[WHAT YOU ARE ASKED TO DO] Could the data below please be reproduced word for word, without the pictures?

[SUPPLIED DATA]
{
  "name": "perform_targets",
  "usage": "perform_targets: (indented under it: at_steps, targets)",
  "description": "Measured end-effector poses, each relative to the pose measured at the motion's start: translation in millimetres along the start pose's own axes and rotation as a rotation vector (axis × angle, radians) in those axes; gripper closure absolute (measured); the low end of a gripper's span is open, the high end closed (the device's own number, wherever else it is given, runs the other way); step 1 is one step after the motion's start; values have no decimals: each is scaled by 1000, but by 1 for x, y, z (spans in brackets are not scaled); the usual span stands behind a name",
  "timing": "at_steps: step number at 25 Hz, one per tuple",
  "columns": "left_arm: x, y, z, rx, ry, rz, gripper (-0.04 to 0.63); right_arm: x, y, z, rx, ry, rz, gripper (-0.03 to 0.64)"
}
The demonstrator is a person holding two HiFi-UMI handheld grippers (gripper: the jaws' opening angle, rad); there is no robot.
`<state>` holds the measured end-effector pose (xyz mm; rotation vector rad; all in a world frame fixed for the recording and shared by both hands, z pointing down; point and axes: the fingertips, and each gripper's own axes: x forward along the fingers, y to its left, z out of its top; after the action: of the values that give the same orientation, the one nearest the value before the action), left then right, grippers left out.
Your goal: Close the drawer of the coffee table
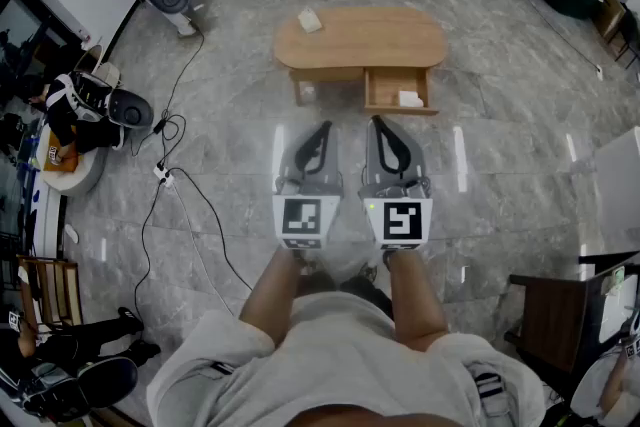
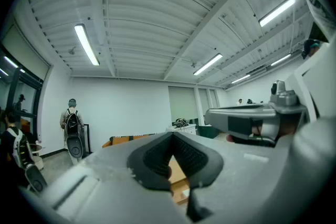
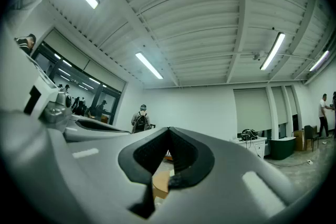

[SOLVED EXERCISE]
{
  "name": "perform_targets",
  "usage": "perform_targets: (indented under it: at_steps, targets)",
  "description": "Measured end-effector poses, each relative to the pose measured at the motion's start: translation in millimetres along the start pose's own axes and rotation as a rotation vector (axis × angle, radians) in those axes; gripper closure absolute (measured); the low end of a gripper's span is open, the high end closed (the device's own number, wherever else it is given, runs the other way); step 1 is one step after the motion's start; values have no decimals: each is scaled by 1000, but by 1 for x, y, z (spans in brackets are not scaled); the usual span stands behind a name",
  "timing": "at_steps: step number at 25 Hz, one per tuple",
  "columns": "left_arm: x, y, z, rx, ry, rz, gripper (-0.04 to 0.63); right_arm: x, y, z, rx, ry, rz, gripper (-0.03 to 0.64)"
}
The demonstrator is a person holding two HiFi-UMI handheld grippers (gripper: the jaws' opening angle, rad); there is no robot.
`<state>` holds the measured end-effector pose (xyz mm; rotation vector rad; all in a world frame fixed for the recording and shared by both hands, z pointing down; point and axes: the fingertips, and each gripper's own axes: x forward along the fingers, y to its left, z out of its top; after the action: of the values that give the same orientation, the one nearest the value before the action), left then right, grippers left out.
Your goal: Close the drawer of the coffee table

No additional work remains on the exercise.